- Available records:
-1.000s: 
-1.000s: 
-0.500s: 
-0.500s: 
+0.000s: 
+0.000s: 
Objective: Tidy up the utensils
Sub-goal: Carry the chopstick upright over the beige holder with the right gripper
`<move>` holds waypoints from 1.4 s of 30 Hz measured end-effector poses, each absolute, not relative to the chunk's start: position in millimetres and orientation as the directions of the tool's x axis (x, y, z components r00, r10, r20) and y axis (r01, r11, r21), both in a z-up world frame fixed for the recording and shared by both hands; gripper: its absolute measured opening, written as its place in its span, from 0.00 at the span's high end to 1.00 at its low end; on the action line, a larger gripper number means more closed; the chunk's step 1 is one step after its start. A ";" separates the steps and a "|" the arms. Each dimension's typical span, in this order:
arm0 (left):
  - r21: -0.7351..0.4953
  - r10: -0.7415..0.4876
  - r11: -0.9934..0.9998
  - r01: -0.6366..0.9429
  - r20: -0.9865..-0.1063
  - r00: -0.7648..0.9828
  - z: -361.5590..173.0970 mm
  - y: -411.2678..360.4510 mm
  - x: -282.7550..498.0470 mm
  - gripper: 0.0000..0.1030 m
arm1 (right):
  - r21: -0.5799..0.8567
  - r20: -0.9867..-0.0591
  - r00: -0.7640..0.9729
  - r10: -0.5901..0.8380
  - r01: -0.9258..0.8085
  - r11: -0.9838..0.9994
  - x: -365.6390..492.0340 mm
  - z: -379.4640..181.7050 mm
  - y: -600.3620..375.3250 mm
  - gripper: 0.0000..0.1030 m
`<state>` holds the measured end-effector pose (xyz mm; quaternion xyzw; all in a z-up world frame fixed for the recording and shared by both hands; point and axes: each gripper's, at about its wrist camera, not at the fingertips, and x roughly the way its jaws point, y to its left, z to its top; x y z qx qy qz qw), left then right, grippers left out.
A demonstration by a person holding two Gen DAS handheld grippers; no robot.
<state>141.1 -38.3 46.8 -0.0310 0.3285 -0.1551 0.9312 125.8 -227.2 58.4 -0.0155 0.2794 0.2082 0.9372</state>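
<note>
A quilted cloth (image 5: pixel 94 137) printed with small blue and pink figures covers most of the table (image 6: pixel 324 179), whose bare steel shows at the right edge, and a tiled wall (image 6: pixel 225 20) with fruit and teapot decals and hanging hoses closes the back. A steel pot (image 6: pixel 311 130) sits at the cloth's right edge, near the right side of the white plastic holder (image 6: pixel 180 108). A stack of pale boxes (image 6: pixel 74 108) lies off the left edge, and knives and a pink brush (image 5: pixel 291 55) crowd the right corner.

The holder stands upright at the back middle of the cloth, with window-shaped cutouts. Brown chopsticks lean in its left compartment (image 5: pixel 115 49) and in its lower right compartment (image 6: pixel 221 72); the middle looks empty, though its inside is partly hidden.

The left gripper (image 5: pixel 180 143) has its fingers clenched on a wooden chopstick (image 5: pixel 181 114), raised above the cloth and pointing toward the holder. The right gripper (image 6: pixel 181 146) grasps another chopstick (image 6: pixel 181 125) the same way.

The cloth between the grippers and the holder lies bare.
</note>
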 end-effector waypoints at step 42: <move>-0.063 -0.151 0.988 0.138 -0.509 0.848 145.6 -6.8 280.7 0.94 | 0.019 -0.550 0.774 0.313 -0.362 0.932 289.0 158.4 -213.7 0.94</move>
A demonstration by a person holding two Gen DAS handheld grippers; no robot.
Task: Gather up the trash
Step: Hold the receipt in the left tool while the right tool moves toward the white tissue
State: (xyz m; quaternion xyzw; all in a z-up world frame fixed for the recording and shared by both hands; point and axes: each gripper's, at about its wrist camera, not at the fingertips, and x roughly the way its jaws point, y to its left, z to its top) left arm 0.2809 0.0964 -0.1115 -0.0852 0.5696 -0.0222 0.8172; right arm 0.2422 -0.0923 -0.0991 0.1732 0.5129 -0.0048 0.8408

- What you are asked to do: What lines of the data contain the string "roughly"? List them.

- Answer section:
`<state>` holds the measured end-effector pose (xyz mm; quaternion xyzw; all in a z-up world frame fixed for the recording and shared by both hands; point and axes: each gripper's, at about its wrist camera, not at the fingertips, and x roughly the way its jaws point, y to its left, z to its top; x y z qx qy qz qw), left then right, grippers left out.
State: (xyz m; quaternion xyzw; all in a z-up world frame fixed for the recording and shared by both hands; point and axes: each gripper's, at about its wrist camera, not at the fingertips, and x roughly the way its jaws point, y to its left, z to its top) left arm 0.2809 0.0964 -0.1115 -0.0852 0.5696 -0.0222 0.8172; right arm 0.2422 -0.0923 -0.0991 0.1732 0.5129 -0.0048 0.8408

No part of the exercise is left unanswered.